One of the main ideas behind ROSETTA was to reduce the search space by using fragments extracted from known structures. The use of fragments restricts the possible angles to a set of values that are known to occur in nature. Therefore, instead of looking at 360^300 possible angles, we deal with a much more feasible search space.

The name ROSETTA is based on the Rosetta Stone, an archaeological artefact that allowed modern civilisation to interpret and convert between different alphabets. In reality, ROSETTA can be seen as a very elegant monkey typewriter. ROSETTA uses sequence and structure similarity to define a structural alphabet. For every single position in our protein sequence, we have a set of fragments extracted from now protein structures to represent that position.  Originally, each position would be represented by 25 fragments (letters?). If you combine the different pieces of known structures in the right order, you will get your Shakespearean Phrase in the end (the correct Protein Structure!).
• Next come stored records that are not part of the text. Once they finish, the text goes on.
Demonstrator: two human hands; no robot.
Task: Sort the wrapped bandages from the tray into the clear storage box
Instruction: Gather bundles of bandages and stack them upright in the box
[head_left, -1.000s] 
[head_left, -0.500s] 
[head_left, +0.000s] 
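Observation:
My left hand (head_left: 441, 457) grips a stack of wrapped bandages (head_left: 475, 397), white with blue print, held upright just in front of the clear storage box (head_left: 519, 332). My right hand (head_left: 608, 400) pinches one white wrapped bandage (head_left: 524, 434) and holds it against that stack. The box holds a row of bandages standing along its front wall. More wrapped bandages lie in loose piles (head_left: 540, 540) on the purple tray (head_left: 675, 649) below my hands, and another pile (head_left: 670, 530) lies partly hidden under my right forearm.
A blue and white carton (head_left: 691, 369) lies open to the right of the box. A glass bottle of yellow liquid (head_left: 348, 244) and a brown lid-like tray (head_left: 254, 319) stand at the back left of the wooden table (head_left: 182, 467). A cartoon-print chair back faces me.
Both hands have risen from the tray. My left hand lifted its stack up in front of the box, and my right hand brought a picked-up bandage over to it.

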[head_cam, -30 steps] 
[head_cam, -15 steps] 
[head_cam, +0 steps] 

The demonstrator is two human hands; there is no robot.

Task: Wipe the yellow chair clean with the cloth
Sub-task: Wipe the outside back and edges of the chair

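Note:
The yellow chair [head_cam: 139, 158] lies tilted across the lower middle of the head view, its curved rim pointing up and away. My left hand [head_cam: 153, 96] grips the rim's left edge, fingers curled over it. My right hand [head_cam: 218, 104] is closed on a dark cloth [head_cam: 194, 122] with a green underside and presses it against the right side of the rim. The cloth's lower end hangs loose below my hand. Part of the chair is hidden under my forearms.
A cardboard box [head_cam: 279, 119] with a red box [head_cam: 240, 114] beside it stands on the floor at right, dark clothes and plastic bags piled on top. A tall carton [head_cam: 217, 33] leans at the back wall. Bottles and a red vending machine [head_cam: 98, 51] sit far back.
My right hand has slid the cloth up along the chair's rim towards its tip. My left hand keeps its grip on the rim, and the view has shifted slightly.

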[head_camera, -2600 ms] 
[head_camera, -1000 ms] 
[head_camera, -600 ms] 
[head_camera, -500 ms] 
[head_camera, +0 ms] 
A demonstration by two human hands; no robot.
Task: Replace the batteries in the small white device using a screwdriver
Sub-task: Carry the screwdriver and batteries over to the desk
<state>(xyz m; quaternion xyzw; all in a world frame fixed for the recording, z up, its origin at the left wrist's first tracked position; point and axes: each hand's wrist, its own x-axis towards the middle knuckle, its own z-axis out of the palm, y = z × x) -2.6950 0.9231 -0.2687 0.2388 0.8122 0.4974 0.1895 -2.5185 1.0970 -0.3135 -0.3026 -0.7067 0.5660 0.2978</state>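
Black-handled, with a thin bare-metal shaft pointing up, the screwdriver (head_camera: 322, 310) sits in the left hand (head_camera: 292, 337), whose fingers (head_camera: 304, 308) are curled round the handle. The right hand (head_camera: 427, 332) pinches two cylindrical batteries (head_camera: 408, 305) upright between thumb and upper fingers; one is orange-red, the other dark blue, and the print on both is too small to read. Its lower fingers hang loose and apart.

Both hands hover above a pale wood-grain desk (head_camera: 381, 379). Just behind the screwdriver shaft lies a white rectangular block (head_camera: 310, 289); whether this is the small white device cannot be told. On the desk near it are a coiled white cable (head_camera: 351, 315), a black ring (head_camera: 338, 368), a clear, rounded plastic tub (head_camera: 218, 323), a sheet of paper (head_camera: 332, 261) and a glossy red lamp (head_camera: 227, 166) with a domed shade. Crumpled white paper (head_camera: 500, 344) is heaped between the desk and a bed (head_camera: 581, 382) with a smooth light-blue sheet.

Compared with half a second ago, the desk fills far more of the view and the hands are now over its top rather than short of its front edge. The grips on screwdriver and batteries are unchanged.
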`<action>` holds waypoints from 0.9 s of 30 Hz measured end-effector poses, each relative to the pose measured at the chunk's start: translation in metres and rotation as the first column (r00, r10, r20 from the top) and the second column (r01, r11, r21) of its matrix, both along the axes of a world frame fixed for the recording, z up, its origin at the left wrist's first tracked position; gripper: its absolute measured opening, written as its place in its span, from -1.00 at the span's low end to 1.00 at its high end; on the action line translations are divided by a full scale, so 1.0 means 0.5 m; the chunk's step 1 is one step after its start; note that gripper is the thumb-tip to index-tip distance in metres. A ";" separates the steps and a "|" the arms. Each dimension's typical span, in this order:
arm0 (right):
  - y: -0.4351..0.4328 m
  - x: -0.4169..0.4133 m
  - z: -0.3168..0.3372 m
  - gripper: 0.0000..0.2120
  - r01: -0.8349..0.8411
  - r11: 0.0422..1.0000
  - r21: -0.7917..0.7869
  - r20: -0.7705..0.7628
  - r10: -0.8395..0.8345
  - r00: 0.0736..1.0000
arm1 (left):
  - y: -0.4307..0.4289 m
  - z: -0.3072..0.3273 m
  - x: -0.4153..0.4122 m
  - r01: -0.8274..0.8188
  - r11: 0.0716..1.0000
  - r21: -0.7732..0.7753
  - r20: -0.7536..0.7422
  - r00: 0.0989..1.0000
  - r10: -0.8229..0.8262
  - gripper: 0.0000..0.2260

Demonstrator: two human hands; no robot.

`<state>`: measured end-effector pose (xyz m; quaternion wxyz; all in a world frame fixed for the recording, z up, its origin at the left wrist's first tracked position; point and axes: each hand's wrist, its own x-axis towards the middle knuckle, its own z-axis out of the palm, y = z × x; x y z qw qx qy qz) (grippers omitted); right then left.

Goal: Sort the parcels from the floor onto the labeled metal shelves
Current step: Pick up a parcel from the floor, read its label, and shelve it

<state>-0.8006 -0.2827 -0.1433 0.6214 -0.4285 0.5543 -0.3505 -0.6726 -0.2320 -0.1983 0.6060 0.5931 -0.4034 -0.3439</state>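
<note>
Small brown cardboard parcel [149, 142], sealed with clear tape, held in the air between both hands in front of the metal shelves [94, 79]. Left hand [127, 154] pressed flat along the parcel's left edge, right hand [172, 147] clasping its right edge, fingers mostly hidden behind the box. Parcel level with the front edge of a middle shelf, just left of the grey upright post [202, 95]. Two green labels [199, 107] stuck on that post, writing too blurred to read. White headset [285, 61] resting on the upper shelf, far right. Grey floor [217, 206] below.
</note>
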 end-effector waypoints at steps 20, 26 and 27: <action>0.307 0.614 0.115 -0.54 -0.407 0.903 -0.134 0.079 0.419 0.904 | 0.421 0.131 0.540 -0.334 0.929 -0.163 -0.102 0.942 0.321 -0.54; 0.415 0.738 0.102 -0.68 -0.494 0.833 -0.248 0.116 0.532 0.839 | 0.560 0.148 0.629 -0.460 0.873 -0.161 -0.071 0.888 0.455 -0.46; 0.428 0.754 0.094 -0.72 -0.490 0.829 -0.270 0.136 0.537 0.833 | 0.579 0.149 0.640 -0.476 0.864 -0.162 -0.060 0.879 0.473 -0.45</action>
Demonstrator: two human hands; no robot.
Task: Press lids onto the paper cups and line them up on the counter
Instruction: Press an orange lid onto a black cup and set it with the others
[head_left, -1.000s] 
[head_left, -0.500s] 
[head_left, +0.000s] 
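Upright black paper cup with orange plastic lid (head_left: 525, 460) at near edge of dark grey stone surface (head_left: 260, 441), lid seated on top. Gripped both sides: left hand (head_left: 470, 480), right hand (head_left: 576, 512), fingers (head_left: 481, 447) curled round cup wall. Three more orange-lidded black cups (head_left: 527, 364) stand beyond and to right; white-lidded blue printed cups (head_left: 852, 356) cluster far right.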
2- Well, we still have a pretty big conformational space considering we have 25 fragments per position (approximately 25^100 possible conformations, for a protein with 100 residues). The second technique employed by ROSETTA is Simulated Annealing.

Simulated Annealing is a Global Optimisation heuristic. It attempts to find a good enough solution to the problem of minimising a given function f. It is very similar to our Monkey Typewriter algorithm. The main difference is that Simulated Annealing implements some tricks to avoid local minima entrapment. In simpler terms, if we ONLY accept favourable changes (Line 5 of Monkey Typewriter pseudo-code), once we reach a local minimum, we get trapped. No possible change would lead to an improvement, yet we are still far from finding the global minimum.

In order to mitigate that entrapment effect, Simulated Annealing defines a probability of accepting an unfavourable change. This probability is higher at the beginning of the simulation and it becomes lower and lower as the simulation progresses. This process is usually referred to as “cooling down”.

Ok! So we reduced our PSP problem to an elegant Monkey Typewriter. We have our Monkeys working to create the best possible Shakespeare, in a pretty clever and sophisticated manner. Well, we should be able to create some fine piece of literature, correct?

Not quite!

There are still several problems with this whole pipeline. I will mention a few:

• When you define your structural alphabet, you may not have the right fragment to represent a certain position. This would be the same as trying to get to a Shakespearean phrase without using vowels for the first 10 letters or only using consonants in the middle of the sentence. It would never happen…
• Despite the many efforts to define a very good objective function, no current software presents a function that truly mimics the behaviour of an energy function. This implies that we have a vague idea of how the Shakespearean phrase should look like, but we cannot precisely pinpoint where each letter goes.
• No matter how elegant our Monkey typewriter becomes, the combinatorial problem still persists. We are still dealing with 25^100 possible conformations and it is impossible to try every single conformation.
• The objective function, if plotted in a graph, would look completely hideous (unlike the picture above). We are talking about a gigantic multi-dimensional surface, filled with local minima that confuse and entrap our simulations. Combine that with the fact that our objective function is not accurate and you waste most of your computing power into generating solutions that are completely useless.
• Another common technique to address the previous limitations is to increase the number of Monkeys in order to speed up the search process. If you use thousands and thousands of Monkeys (multiple runs of ROSETTA), each individual Monkey will get to a local minimum (decoy = something that looks like a phrase). In recent years, tens of thousands of decoys are generated in order to predict a single structure. A new problem arises, because out of these tens of thousands of phrases, we cannot tell apart Hamlet from Twilight. We don’t know which Monkeys got close to the right answer. All we know is that for some cases some of them did.

In conclusion, de novo Protein Structure Prediction still has a long way to go.